5

I'm trying to change the value of several nodes in a very big XML file loaded in memory from a web form.

The file is obtained like this:

let $file := xdmp:get-request-field("xml_to_upload")

So, as you can see the file is in memory.

Now, I need to change the value of thousands of nodes, and so far I haven't been able to do it in an optimal way.

Any ideas?

Some of the things I've tryied so far:

let $auxVar :=
        if($fileStructureIsValid) then
        (
            for $currentNode in xdmp:unquote($file)//ID

            let $log := xdmp:log( fn:concat( "newNodeValue", ": ", mem:replace( $currentNode, element ID{ fn:concat( $subject, "-", fn:data( $currentNode ) ) } ) ) )

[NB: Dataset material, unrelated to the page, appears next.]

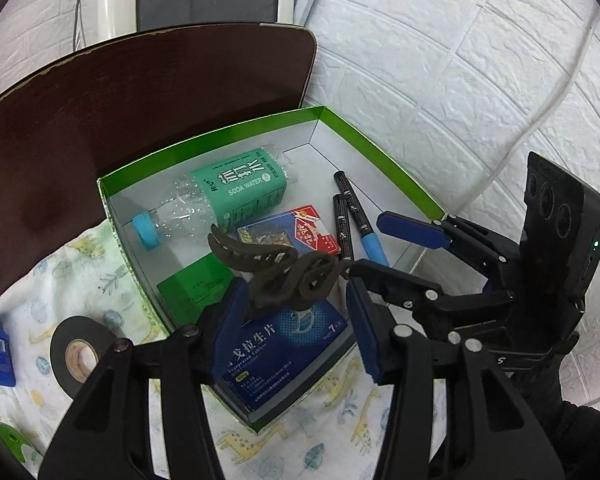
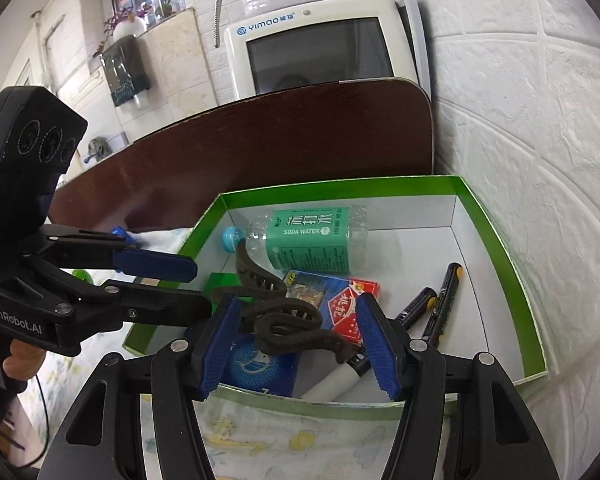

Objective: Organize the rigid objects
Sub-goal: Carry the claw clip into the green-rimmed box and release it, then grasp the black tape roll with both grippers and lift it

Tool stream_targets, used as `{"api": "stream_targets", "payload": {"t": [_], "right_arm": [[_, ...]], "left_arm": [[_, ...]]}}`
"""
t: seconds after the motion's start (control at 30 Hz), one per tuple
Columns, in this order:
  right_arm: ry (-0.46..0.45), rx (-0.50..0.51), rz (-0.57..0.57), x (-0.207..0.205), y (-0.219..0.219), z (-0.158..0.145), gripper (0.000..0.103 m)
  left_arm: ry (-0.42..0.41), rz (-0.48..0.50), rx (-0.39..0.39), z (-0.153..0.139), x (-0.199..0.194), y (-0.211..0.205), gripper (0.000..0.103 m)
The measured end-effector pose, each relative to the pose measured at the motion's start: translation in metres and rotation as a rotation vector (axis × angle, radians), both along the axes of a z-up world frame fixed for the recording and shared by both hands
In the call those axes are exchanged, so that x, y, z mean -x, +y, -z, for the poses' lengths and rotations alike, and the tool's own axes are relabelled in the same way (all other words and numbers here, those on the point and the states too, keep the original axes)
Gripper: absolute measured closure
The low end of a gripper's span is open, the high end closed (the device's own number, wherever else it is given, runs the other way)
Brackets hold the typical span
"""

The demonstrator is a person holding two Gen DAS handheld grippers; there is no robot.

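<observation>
Above the green box (image 1: 380, 156), left claw (image 1: 300, 308) and right claw (image 2: 298, 320) stand open by the hair clip (image 1: 276, 268)

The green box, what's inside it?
In the green box: a soda bottle, playing cards, markers, a blue pill box and a hair claw above them. The claw hides part of what's below.

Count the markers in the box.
2: one longer marker with a blue end, one shorter marker beside it, right of the card pack. The hair clip may hide others.
</observation>
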State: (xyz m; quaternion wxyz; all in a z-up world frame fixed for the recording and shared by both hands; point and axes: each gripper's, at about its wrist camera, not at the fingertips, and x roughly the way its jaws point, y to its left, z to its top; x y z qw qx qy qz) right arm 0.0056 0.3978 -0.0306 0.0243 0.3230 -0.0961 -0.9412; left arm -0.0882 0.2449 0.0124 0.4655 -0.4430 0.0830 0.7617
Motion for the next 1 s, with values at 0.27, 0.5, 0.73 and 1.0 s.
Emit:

                return fn:concat( $subject, "-", fn:data( $currentNode ) )
        )
        else
        (

        )

The mem library is a custom downloaded one.

BenMorel
  • 34,448
  • 50
  • 182
  • 322

1 Answers1

4

If possible, insert the document into the database, and in a separate transaction update the nodes using xdmp:node-replace.

xquery version "1.0-ml";
...
xdmp:document-insert('file.xml', $file) ;

xquery version "1.0-ml";

for $currentNode in doc('file.xml')//ID
return xdmp:node-replace($currentNode,
  element ID{ concat($subject, "-", $currentNode) });

Alternatively, if you have to update the document in memory, it is probably more optimal walking the tree only once (making your updates all in that operation), rather than multiple mem:replace operations (which probably each re-walk the tree).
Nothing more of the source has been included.